The firm’s four giant roasters
can process up to 30,000 pounds of coffee beans an hour at 480 degrees
Fahrenheit.
“It’s an automated process.
Grinding is done in silos,” said Guenter W. Berger, vice president of
production.
The coffee is then packed into
boxes to be loaded onto semi-trucks. The packed coffee seldom stays longer
than two weeks at the main warehouse before heading to a nationwide
network of distribution centers.
“We don’t want the coffee to lose
its freshness,” said Berger. In addition to coffee, the company sells
about 300 items, including coffee creamers, spices, pancake mixes and soup
bases. Farmer Bros. makes some of the products and purchases others under
its private label.
Despite having diversified over
the years, the firm’s main staple remains coffee. The coffee business
accounts for more than half of sales.
About 350 of the company’s 1,100
employees work at the Torrance headquarters.
Company started in 1912
Roy E. Farmer and his brother,
Frank, started the company in 1912 in downtown Los Angeles. They
incorporated 11 years later.
The company built a coffee
processing plant in Torrance in 1950, focusing its downtown L.A.
operations on administration and manufacturing brewing equipment, a
business that continues.
The next year, Roy Farmer died.
His son, current chairman Roy F. Farmer, took the company public that same
year. Farmer Bros. moved its headquarters to Torrance in 1960.
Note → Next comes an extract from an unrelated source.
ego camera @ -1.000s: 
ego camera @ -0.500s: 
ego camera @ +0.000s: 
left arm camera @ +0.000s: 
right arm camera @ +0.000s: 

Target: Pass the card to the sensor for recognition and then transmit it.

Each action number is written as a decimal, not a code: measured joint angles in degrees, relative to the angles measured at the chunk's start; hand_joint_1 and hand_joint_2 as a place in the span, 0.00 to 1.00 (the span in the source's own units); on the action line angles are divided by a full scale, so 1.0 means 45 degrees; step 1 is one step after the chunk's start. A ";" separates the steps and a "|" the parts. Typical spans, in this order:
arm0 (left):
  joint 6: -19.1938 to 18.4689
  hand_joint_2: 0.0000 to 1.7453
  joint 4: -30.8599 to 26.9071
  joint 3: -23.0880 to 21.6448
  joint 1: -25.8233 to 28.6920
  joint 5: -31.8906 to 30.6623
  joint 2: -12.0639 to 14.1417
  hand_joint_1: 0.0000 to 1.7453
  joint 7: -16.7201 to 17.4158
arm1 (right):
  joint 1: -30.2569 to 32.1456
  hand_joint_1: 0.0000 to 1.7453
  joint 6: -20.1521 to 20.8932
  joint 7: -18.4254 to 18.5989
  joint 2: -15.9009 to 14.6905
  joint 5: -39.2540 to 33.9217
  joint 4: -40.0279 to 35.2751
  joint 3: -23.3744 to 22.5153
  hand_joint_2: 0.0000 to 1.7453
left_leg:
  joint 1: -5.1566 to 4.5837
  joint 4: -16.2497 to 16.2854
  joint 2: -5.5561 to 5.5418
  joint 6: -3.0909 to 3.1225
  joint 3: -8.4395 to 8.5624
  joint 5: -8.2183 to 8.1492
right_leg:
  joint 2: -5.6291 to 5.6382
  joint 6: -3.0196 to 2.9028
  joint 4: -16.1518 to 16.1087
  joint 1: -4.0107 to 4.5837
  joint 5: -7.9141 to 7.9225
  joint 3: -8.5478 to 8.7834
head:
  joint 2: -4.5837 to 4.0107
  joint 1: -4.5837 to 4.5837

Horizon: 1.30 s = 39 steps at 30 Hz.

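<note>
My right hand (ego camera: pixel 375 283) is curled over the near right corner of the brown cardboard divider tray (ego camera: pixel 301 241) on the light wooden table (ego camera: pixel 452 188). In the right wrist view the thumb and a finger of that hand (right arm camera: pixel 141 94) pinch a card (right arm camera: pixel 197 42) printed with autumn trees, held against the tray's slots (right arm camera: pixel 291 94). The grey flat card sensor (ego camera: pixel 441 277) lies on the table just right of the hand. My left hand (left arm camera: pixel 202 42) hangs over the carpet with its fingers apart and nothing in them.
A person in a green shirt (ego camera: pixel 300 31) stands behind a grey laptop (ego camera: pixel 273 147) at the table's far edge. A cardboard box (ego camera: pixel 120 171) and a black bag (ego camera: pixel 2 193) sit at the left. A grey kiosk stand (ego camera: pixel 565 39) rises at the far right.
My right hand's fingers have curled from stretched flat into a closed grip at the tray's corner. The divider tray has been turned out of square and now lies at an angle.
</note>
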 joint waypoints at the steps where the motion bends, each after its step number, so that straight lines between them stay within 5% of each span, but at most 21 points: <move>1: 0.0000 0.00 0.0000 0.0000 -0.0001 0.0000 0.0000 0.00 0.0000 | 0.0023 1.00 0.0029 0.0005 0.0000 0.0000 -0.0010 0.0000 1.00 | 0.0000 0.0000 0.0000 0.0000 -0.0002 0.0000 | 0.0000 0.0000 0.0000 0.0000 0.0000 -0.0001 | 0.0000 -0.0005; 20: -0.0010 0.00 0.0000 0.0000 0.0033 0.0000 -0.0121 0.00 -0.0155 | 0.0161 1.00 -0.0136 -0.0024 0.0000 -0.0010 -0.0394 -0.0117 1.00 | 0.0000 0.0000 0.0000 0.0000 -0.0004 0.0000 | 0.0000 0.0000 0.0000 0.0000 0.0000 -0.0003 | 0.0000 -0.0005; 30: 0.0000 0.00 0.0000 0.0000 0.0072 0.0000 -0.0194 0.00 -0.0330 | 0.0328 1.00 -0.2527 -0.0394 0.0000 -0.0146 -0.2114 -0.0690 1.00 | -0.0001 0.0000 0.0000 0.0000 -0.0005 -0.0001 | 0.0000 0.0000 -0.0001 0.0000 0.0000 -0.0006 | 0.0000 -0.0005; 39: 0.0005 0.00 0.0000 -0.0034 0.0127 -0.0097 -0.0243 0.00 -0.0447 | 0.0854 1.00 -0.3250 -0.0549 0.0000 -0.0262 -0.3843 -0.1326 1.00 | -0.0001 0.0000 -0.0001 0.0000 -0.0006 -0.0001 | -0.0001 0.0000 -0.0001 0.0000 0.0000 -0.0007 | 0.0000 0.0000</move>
“When they moved out here, it was
all built out in Los Angeles,” chief financial officer John E. Simmons
said. “We needed a facility and we needed to be near the port. This was
all marsh. They used to herd cattle here. This whole South Bay, there was
a lot of vacant space.”
In 2000, Farmer Bros. started an
employee stock ownership plan, or ESOP, that gives employees an additional
incentive to stay with the firm. Simmons said the ESOP has helped keep its
annual employee turnover down to 2 percent, excluding retirements.
Retention is high even among
managers, Simmons said. He cited Berger, who started working as a sheet
metal mechanic at Farmer Bros. in 1960. It was his first job after moving
to California from West Berlin as a 23-year-old.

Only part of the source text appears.